== DESCRIPTION OF THE TASK ==
Word for word, print each line of the listing below; pictures stay out.
----------------
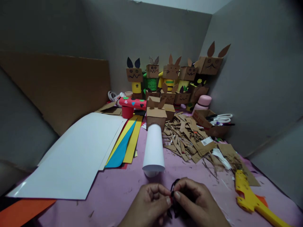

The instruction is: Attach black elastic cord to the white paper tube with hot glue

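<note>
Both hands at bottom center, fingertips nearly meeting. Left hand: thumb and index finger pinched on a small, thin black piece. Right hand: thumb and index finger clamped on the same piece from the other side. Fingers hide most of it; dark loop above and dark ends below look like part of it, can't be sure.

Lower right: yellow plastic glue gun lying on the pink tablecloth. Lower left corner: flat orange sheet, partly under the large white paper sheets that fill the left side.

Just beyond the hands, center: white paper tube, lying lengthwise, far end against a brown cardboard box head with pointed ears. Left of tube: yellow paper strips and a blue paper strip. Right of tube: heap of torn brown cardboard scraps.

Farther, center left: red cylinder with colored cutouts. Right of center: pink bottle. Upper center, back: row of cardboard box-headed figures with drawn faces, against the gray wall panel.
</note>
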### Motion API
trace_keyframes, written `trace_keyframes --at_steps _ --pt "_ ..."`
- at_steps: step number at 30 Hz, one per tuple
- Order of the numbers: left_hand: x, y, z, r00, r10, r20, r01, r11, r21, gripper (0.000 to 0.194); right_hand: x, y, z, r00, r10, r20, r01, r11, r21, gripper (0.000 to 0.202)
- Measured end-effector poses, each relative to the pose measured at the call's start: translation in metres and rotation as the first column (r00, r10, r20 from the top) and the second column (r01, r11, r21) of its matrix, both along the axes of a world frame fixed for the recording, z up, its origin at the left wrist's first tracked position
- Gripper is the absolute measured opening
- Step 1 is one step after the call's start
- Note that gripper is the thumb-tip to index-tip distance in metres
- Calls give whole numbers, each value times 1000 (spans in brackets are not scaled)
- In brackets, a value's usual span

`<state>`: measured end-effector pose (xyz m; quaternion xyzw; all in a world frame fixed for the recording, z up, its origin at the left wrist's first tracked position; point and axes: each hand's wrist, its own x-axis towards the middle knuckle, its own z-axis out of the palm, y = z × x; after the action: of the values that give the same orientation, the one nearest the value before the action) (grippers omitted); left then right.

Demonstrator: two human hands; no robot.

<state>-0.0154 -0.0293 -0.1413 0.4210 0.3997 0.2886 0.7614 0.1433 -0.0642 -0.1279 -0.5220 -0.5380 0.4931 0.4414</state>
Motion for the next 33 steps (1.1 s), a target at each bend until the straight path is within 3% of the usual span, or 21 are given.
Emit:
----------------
== WRITTEN ANSWER ==
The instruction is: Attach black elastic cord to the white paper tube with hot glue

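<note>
Both hands at bottom center, fingertips nearly meeting. Left hand: thumb and index finger pinched on a small, thin black piece. Right hand: thumb and index finger clamped on the same piece from the other side. Fingers hide most of it; dark loop above and dark ends below look like part of it, can't be sure.

Lower right: yellow plastic glue gun lying on the pink tablecloth. Lower left corner: flat orange sheet, partly under the large white paper sheets that fill the left side.

Just beyond the hands, center: white paper tube, lying lengthwise, far end against a brown cardboard box head with pointed ears. Left of tube: yellow paper strips and a blue paper strip. Right of tube: heap of torn brown cardboard scraps.

Farther, center left: red cylinder with colored cutouts. Right of center: pink bottle. Upper center, back: row of cardboard box-headed figures with drawn faces, against the gray wall panel.
</note>
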### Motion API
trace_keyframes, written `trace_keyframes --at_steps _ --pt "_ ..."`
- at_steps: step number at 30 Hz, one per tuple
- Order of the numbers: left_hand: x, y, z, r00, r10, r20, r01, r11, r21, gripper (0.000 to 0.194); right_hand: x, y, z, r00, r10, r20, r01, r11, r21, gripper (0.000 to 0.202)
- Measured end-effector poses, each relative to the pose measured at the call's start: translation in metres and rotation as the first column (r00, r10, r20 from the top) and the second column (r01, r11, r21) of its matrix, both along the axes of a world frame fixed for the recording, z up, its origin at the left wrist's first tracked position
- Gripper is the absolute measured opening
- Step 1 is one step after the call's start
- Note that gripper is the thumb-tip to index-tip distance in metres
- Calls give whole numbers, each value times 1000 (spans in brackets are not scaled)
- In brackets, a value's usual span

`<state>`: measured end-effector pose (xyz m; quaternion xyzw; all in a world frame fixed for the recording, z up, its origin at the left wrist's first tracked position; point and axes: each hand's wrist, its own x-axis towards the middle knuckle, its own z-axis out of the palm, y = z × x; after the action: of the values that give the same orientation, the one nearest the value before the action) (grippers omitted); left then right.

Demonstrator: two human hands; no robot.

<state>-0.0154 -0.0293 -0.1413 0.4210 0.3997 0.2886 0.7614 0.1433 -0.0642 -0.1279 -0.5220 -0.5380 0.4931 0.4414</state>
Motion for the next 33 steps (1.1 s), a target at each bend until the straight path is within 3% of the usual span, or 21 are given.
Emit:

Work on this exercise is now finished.